Each line of the records below that holds "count" should be copied out.

----- DATA PROVIDED

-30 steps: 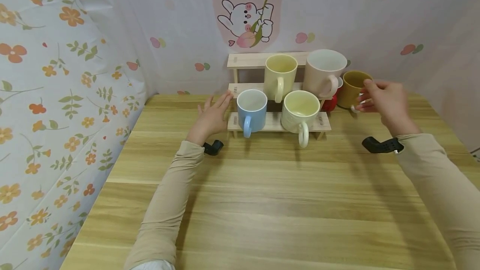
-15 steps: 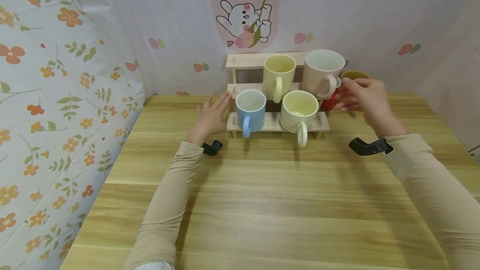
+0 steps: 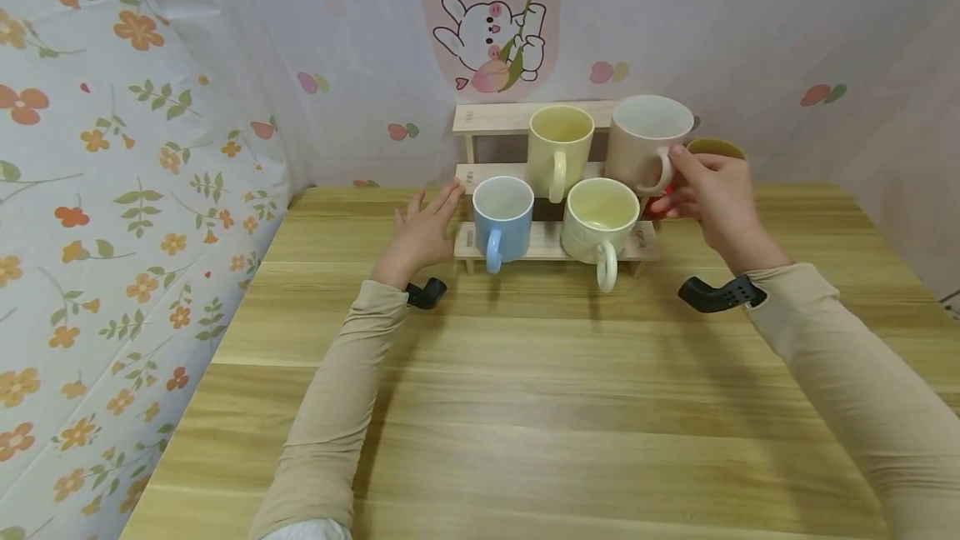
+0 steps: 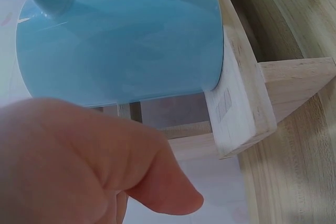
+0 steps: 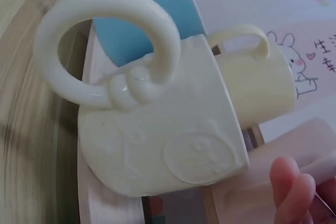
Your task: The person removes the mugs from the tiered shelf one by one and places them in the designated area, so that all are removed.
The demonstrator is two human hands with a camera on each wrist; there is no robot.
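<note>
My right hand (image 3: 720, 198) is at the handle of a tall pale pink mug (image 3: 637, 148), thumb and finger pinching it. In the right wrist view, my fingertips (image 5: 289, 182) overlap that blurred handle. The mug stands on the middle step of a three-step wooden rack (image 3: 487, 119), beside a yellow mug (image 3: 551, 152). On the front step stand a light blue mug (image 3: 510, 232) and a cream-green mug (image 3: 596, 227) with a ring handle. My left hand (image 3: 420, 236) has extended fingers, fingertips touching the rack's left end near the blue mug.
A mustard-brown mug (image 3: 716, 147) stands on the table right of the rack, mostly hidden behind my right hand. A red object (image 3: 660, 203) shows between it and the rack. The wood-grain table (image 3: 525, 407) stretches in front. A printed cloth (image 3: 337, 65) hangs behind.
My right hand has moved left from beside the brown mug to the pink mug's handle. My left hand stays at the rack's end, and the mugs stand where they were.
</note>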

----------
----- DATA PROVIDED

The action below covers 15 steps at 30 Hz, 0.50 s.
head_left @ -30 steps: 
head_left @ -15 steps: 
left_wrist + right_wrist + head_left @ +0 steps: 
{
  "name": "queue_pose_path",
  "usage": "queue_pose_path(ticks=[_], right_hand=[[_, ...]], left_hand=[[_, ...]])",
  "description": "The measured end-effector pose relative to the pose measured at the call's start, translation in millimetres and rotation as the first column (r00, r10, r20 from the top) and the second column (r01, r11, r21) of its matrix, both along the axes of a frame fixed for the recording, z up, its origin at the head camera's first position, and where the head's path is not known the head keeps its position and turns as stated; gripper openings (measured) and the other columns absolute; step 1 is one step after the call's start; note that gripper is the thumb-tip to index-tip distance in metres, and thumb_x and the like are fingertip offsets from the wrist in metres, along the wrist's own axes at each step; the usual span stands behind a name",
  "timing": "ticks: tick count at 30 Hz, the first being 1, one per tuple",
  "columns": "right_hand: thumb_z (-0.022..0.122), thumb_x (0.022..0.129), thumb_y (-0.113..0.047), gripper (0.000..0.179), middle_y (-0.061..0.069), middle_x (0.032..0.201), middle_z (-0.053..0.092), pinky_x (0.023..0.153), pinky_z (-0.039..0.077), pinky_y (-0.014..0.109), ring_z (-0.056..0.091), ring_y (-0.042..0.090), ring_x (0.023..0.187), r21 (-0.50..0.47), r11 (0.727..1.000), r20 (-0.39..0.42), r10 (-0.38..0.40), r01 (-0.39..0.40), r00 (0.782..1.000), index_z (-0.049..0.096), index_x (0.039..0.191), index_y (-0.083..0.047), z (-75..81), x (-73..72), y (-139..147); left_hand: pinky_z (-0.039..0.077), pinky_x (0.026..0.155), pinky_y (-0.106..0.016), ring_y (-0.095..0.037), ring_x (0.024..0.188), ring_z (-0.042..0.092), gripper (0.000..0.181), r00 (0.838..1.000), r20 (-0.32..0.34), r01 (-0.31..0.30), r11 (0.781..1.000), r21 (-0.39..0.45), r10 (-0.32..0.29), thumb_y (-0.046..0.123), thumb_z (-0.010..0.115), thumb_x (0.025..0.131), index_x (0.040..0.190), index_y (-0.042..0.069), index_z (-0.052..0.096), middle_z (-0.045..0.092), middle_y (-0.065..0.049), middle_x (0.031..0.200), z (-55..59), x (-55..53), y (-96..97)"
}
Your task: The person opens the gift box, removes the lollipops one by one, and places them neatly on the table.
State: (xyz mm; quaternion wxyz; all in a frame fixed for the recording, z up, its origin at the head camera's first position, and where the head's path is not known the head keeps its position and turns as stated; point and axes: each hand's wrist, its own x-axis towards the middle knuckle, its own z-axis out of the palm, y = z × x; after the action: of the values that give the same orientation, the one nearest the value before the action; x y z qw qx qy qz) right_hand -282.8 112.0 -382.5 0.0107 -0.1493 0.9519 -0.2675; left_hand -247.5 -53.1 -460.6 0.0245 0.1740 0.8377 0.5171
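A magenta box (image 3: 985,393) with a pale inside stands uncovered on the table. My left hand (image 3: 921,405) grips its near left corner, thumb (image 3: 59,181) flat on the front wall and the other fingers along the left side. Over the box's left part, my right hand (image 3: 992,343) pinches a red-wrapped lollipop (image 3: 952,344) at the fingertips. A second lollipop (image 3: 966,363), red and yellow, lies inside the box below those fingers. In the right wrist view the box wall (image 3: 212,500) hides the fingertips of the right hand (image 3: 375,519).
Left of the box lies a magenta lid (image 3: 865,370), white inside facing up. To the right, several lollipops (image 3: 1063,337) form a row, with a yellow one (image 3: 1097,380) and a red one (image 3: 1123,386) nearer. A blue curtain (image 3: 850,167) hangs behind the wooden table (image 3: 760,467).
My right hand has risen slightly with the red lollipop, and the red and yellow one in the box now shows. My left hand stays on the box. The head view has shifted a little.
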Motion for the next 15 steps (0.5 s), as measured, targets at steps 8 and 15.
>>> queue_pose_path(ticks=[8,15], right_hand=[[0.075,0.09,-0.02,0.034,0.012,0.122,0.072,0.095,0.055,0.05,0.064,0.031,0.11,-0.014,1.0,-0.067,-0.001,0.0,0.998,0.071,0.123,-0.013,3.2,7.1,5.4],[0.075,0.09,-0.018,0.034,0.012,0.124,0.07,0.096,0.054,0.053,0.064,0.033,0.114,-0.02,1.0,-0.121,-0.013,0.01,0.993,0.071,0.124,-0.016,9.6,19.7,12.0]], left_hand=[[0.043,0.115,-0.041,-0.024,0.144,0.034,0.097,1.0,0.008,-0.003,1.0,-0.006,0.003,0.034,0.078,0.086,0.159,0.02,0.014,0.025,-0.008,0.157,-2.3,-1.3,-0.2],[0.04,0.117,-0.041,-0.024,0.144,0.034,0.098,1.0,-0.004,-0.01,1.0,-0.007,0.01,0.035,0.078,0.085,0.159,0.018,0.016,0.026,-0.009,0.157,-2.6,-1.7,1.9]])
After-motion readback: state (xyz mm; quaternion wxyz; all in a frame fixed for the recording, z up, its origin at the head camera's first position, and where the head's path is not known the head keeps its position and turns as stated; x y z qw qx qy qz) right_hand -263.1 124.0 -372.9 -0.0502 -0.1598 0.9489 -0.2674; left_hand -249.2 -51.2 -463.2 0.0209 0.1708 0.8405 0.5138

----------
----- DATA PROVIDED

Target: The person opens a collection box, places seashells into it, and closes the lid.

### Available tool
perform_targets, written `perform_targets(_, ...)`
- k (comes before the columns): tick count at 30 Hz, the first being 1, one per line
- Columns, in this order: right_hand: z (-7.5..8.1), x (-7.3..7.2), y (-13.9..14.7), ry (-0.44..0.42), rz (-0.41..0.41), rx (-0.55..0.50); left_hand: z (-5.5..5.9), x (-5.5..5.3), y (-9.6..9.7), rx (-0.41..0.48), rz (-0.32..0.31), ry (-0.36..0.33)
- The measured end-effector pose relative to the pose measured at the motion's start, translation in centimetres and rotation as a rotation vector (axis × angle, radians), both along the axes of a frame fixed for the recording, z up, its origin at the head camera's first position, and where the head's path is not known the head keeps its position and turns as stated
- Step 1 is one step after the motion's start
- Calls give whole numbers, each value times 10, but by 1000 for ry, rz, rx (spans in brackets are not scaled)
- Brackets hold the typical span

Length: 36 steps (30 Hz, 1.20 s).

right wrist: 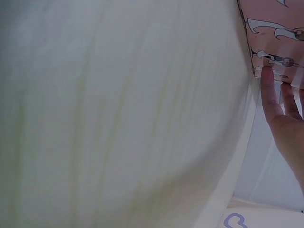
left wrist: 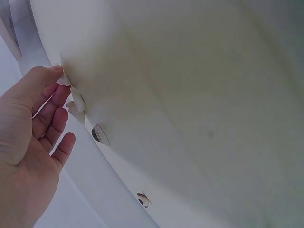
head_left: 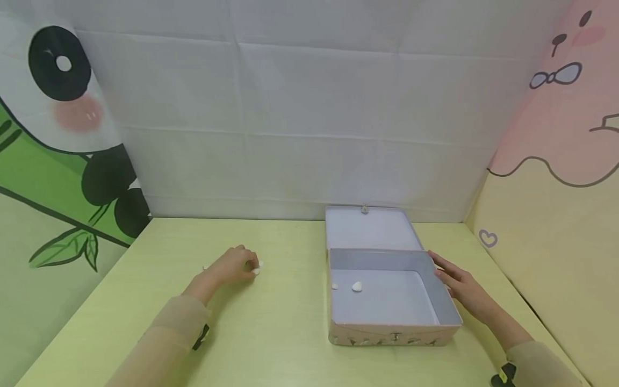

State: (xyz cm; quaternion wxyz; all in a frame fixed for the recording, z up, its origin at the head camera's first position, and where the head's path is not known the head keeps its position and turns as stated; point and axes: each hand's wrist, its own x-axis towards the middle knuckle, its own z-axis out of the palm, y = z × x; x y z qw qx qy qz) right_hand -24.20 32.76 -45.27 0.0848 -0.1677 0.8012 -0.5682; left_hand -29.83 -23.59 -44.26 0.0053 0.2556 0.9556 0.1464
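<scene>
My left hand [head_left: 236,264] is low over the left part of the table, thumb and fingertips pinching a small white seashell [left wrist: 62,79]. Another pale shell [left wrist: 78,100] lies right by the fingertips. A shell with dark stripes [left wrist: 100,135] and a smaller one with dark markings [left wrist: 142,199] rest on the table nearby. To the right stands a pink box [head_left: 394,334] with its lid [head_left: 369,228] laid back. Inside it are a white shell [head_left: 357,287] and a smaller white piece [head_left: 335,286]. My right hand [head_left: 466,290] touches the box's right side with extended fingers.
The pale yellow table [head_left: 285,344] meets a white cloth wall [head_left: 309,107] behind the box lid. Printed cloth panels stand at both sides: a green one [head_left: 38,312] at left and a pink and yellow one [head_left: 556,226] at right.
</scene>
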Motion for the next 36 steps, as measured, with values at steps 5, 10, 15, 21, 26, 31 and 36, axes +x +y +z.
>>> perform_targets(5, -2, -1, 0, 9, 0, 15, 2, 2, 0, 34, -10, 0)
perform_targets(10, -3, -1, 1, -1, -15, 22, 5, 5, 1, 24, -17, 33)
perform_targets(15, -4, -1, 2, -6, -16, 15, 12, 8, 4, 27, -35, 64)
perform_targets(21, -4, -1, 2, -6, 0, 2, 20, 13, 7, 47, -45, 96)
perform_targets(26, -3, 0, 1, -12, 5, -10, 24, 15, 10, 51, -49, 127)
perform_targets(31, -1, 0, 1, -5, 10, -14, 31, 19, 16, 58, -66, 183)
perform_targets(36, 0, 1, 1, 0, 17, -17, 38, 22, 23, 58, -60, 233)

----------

[SOLUTION TO THE PROBLEM]:
  "timing": "ticks: tick count at 30 Hz, the first being 1, one per tuple",
- k (comes before the columns): tick count at 30 Hz, the first being 1, one per line

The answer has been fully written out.